Я обо всем предупреждаю читателя, потому скажу ему, чтоб он не предполагал этот монолог Лопухова заключающим в себе таинственный намек автора на какой-нибудь важный мотив дальнейшего хода отношений между Лопуховым и Верою Павловною; жизнь Веры Павловны не будет подтачиваться недостатком возможности блистать в обществе и богато наряжаться, и ее отношения к Лопухову не будут портиться «вредным чувством» признательности. Я не из тех художников, у которых в каждом слове скрывается какая-нибудь пружина, я пересказываю то, что думали и делали люди, и только; если какой-нибудь поступок, разговор, монолог в мыслях нужен для характеристики лица или положения, я рассказываю его, хотя бы он и не отозвался никакими последствиями в дальнейшем ходе моего романа.

– Теперь, Александр, не будешь на меня жаловаться, что отстаю от тебя в работе. Наверстаю.

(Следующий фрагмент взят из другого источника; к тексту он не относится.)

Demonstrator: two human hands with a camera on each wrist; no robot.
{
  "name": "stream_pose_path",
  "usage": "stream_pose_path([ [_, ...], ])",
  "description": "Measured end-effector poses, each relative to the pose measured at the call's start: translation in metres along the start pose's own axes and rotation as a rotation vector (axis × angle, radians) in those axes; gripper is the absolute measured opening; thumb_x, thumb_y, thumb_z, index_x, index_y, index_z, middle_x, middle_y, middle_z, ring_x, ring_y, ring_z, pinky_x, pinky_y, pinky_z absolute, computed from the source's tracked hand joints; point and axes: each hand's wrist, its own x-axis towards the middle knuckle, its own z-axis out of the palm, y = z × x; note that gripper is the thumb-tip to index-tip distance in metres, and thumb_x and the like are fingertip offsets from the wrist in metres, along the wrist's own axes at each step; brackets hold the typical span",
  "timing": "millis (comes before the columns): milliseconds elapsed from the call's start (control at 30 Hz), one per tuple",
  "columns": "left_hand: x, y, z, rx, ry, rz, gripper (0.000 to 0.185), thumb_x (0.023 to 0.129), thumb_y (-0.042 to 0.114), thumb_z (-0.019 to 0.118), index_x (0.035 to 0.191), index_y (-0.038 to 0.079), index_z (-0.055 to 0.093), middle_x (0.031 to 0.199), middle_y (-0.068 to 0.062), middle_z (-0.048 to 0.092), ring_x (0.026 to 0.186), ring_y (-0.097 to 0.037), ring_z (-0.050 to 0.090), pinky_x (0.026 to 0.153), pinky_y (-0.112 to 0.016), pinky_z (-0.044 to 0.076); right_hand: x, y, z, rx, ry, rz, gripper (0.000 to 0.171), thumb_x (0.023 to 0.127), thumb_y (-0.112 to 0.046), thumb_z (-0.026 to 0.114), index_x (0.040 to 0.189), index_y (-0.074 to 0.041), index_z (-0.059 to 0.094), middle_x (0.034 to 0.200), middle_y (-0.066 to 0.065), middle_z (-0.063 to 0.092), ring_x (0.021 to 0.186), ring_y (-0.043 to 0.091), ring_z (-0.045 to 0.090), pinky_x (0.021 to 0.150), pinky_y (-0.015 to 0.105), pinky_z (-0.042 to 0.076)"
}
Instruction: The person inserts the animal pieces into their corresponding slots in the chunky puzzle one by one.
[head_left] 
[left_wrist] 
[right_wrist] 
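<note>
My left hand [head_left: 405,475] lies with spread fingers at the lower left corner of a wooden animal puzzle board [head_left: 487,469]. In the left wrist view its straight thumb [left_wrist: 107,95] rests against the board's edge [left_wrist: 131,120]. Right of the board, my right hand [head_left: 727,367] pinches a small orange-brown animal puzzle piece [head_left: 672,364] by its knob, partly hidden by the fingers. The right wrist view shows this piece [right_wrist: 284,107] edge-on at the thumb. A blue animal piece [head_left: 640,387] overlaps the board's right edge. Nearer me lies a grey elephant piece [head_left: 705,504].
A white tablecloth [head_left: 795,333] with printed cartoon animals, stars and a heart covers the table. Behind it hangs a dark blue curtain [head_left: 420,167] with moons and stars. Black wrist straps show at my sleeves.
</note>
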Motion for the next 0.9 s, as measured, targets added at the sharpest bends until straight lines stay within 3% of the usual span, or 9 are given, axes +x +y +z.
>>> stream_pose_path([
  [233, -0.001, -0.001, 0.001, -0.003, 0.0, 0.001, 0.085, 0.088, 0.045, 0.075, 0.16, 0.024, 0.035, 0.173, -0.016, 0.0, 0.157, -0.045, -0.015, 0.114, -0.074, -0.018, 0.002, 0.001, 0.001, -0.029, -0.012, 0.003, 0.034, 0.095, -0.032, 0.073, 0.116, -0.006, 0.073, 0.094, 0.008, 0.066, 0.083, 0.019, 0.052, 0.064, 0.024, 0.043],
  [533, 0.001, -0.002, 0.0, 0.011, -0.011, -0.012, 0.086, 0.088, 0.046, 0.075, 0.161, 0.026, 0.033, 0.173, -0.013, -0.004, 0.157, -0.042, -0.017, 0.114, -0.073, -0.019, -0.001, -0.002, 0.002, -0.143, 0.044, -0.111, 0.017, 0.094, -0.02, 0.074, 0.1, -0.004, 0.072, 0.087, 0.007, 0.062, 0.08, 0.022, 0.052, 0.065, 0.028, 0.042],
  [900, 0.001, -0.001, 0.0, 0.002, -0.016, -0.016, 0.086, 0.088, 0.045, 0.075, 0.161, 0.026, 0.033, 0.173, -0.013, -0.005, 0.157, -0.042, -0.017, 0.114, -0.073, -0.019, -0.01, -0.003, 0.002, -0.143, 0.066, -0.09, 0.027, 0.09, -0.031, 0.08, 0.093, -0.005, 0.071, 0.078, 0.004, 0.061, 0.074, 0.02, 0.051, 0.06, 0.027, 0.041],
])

– Что, кончил хлопоты по делу этой девушки?

– Кончил.

– Поступает в гувернантки к Б.?

– Нет, в гувернантки не поступает. Уладилось иначе. Ей теперь можно будет вести пока сносную жизнь в ее семействе.

– Что ж, это хорошо. В гувернантках ведь тяжело. А я, брат, теперь с зрительным нервом покончил и принимаюсь за следующую пару. А ты на чем остановился?

– Да мне еще надобно будет кончить работу над …

И пошли анатомические и физиологические термины.